Skip to content

PATTERN Cited by 1 source

Schema validation before deploy

Summary

Analyse database migration SQL before it's applied to the production database, to catch schema changes that would break in-flight records on downstream CDC pipelines. Pre-deploy validation is the offline half of a two-layer schema-evolution-safety answer, paired with runtime Schema Registry backward-compat enforcement.

Problem

In an async CDC pipeline, a schema change that looks innocuous at the DDL layer can silently break consumers downstream. The canonical Datadog example:

"We would want to block a schema change like ALTER TABLE ... ALTER COLUMN ... SET NOT NULL because not all messages in the pipeline are guaranteed to populate that column. If a consumer gets a message where the field was null, the replication could break." (Source: sources/2025-11-04-datadog-replication-redefined-multi-tenant-cdc-platform)

The problem is temporal: the DDL is instant, but the stream of records under the old schema is long-lived. A runtime Schema Registry would catch the new schema as incompatible, but that catch happens at the registry — the actual DDL may have already landed on the primary, and rolling back a NOT NULL under traffic is expensive.

Solution

Have migration SQL flow through an automated schema-management validation system that is a hard gate before the migration is allowed to run on production. The validator:

  • Parses the migration SQL.
  • Classifies each statement by its CDC-compatibility impact.
  • Auto-approves "safe" changes (additive column, optional field, adding an index).
  • Blocks "unsafe" changes (SET NOT NULL where downstream messages might be null; tightening a column type; renaming; dropping a column downstream consumers read).
  • Routes blocked changes to a coordinated-rollout process with the consuming team.

Datadog's framing:

"Our validation checks allow us to approve most changes without manual intervention. For breaking changes, we work directly with the team to coordinate a safe rollout." (Source: sources/2025-11-04-datadog-replication-redefined-multi-tenant-cdc-platform)

Why this works

  • Human-in-the-loop cost stays proportional to the breaking- change rate, not the total migration rate. Most migrations are routine and get auto-approved; the rare pipeline-breaking class is where coordination happens.
  • Catches the problem upstream of production state mutation.

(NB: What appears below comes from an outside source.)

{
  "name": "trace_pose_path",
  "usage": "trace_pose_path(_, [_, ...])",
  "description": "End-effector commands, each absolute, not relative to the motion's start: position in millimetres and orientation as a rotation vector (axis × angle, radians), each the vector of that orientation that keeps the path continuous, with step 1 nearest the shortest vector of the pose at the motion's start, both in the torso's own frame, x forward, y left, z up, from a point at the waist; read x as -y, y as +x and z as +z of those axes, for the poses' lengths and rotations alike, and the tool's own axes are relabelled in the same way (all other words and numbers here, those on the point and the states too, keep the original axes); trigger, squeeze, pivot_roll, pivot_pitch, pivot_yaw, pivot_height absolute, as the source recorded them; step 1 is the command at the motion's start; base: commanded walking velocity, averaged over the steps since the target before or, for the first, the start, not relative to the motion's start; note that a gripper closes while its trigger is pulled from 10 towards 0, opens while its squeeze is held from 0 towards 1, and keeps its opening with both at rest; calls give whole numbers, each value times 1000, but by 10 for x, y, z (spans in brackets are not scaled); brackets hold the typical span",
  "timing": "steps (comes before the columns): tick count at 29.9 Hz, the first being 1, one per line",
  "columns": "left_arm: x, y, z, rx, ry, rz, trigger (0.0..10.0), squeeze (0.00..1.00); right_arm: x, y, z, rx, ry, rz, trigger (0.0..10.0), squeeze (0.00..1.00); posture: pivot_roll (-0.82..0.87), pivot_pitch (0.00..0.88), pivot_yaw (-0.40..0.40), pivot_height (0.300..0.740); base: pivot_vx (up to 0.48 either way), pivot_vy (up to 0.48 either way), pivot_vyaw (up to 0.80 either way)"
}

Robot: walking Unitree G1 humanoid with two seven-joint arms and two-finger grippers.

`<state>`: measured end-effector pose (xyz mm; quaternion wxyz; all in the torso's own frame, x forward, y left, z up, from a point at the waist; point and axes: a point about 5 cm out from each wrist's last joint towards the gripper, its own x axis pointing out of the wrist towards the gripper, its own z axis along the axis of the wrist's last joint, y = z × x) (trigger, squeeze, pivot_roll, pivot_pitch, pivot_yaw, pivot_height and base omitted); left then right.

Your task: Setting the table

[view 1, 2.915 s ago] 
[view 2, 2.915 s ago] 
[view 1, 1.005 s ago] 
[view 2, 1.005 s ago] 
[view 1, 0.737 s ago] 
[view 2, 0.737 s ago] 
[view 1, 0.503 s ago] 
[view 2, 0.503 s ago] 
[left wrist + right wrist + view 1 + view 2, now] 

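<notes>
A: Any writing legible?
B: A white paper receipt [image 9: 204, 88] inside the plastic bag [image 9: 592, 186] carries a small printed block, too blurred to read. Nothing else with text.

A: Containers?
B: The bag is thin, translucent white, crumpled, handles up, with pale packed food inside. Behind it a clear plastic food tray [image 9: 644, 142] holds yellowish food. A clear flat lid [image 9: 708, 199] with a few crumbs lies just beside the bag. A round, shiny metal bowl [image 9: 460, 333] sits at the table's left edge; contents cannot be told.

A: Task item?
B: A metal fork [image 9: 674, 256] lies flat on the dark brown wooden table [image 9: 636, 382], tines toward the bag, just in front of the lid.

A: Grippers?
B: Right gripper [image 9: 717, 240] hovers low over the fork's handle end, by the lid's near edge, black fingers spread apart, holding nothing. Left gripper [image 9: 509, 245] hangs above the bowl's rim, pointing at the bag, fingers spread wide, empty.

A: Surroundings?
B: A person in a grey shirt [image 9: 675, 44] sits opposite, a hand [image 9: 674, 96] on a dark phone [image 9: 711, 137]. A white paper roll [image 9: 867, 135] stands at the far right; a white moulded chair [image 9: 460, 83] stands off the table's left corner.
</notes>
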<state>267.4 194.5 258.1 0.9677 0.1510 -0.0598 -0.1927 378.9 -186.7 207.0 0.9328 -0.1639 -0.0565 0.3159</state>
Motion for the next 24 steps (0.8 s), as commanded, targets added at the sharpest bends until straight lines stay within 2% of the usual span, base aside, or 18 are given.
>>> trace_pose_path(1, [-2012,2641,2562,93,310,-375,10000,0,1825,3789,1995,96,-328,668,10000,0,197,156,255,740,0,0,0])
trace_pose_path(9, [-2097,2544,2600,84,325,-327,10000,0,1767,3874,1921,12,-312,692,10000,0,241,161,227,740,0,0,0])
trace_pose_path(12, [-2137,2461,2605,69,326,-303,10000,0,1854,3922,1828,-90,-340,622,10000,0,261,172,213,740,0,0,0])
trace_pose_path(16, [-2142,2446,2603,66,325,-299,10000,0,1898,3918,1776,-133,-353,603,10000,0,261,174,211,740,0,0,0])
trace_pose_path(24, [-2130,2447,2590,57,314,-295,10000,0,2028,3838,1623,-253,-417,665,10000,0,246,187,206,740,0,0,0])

The migration never lands on the primary; there's nothing to roll back.
  • Composes with runtime enforcement as defence in depth — offline catches the predictable class, runtime registry catches whatever slips through.

Composition with schema-registry backward-compat

Layer Phase Mechanism Catches
Pre-deploy (offline) Before DDL applied Automated migration-SQL validator Structural pipeline-breaking changes like SET NOT NULL
Runtime (online) After DDL, at publish Kafka Schema Registry in backward-compat mode Schemas Debezium serialises that don't round-trip for older consumers

Neither layer subsumes the other — they catch different classes of failure at different costs.

Caveats

  • The validator must be kept in sync with the pipeline topology: if a table becomes newly sourced by CDC, the validator needs to know.
  • Rule authoring is a custom-code problem — not every ALTER TABLE form is easily classified, and over-blocking is its own tax.
  • The pattern requires the company to own the DDL pipeline (e.g. migration runner in CI, not direct psql by devs).
  • For non-SQL sources (Cassandra, MongoDB), the equivalent validator must target the source's DDL/schema surface.

Seen in

  • sources/2025-11-04-datadog-replication-redefined-multi-tenant-cdc-platform — Datadog's internal automated schema-management validation system analyses migration SQL before it's applied to the database; blocks ALTER TABLE ... ALTER COLUMN ... SET NOT NULL on columns with potentially-null in-flight messages. Auto-approves most changes; breaking changes trigger coordinated rollout with the owning team. Offline half of Datadog's two-layer schema-evolution-safety solution.
Last updated · 200 distilled / 1,178 read